- _Required work_: Write the data below out in full, exactly as it stands.

- _Information shown_:
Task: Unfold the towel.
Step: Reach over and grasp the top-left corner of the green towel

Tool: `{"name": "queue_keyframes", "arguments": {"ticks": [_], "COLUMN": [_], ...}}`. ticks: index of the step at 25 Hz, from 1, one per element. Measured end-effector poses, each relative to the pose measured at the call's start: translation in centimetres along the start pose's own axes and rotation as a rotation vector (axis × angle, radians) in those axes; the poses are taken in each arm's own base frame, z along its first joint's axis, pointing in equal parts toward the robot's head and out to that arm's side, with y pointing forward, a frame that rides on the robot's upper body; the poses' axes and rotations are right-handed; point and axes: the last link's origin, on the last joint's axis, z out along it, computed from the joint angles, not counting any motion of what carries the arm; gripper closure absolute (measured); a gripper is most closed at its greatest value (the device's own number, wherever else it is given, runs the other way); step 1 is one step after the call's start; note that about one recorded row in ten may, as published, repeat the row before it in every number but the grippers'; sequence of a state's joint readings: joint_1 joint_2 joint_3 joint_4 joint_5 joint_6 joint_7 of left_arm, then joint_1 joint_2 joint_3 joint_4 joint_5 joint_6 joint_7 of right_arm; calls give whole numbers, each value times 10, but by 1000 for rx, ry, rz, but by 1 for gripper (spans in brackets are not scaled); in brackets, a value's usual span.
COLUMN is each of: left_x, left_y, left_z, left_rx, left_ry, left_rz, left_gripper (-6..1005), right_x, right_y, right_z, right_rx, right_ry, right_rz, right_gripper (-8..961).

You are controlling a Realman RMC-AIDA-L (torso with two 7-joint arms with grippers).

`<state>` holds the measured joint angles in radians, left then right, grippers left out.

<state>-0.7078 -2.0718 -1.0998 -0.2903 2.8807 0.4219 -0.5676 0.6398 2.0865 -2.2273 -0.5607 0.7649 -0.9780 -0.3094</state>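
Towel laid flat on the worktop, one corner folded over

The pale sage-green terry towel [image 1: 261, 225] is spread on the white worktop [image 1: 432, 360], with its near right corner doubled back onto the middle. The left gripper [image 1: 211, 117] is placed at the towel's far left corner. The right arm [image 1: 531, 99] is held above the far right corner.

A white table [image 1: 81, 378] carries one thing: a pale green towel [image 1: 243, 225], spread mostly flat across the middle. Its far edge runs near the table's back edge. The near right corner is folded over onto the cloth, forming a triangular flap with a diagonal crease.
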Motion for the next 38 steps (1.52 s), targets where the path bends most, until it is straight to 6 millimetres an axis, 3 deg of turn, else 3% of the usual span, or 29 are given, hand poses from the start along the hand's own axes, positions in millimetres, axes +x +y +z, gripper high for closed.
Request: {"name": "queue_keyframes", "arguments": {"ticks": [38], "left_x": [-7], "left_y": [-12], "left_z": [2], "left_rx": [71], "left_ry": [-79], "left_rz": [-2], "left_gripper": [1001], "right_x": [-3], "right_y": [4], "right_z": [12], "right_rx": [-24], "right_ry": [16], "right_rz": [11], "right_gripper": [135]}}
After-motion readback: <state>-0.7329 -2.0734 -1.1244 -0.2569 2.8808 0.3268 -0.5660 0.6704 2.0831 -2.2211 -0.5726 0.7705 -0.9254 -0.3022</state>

- _Expected answer_:
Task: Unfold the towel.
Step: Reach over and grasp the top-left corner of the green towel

Tool: `{"name": "queue_keyframes", "arguments": {"ticks": [_], "COLUMN": [_], ...}}`. ticks: index of the step at 25 Hz, from 1, one per element. Measured end-effector poses, each relative to the pose measured at the call's start: translation in centimetres along the start pose's own axes and rotation as a rotation vector (axis × angle, radians) in those axes; the poses are taken in each arm's own base frame, z along its first joint's axis, pointing in equal parts toward the robot's head and out to that arm's side, with y pointing forward, a frame that rides on the robot's upper body; the poses' axes and rotations are right-handed; point and axes: the last link's origin, on the last joint's axis, z out along it, computed from the joint angles, not counting any motion of what carries the arm; gripper closure absolute (measured); a gripper is most closed at its greatest value (the device's own number, wherever else it is given, runs the other way); step 1 is one step after the call's start; note that about one recorded row in ten may, as published, repeat the row before it in every number but the grippers'; sequence of a state's joint readings: joint_1 joint_2 joint_3 joint_4 joint_5 joint_6 joint_7 of left_arm, then joint_1 joint_2 joint_3 joint_4 joint_5 joint_6 joint_7 of right_arm; calls give whole numbers, each value times 10, but by 1000 for rx, ry, rz, but by 1 for gripper (spans in brackets are not scaled); in brackets, a value's usual span.
COLUMN is each of: left_x, left_y, left_z, left_rx, left_ry, left_rz, left_gripper (-6..1005), right_x, right_y, right_z, right_rx, right_ry, right_rz, right_gripper (-8..961).

You are controlling a Realman RMC-AIDA-L (torso with two 7-joint arms with grippers).

`<state>` holds the measured joint angles in radians, left then right, grippers left out.

<state>-0.7078 -2.0718 -1.0998 -0.2903 2.8807 0.4219 -0.5676 0.6398 2.0865 -2.2273 -0.5607 0.7649 -0.9780 -0.3094</state>
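Towel laid flat on the worktop, one corner folded over

The pale sage-green terry towel [image 1: 261, 225] is spread on the white worktop [image 1: 432, 360], with its near right corner doubled back onto the middle. The left gripper [image 1: 211, 117] is placed at the towel's far left corner. The right arm [image 1: 531, 99] is held above the far right corner.

A white table [image 1: 81, 378] carries one thing: a pale green towel [image 1: 243, 225], spread mostly flat across the middle. Its far edge runs near the table's back edge. The near right corner is folded over onto the cloth, forming a triangular flap with a diagonal crease.
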Motion for the next 38 steps (1.52 s), targets where the path bends most, until it is straight to 6 millimetres an axis, 3 deg of turn, else 3% of the usual span, or 29 are given, hand poses from the start along the hand's own axes, positions in millimetres, axes +x +y +z, gripper high for closed.
Request: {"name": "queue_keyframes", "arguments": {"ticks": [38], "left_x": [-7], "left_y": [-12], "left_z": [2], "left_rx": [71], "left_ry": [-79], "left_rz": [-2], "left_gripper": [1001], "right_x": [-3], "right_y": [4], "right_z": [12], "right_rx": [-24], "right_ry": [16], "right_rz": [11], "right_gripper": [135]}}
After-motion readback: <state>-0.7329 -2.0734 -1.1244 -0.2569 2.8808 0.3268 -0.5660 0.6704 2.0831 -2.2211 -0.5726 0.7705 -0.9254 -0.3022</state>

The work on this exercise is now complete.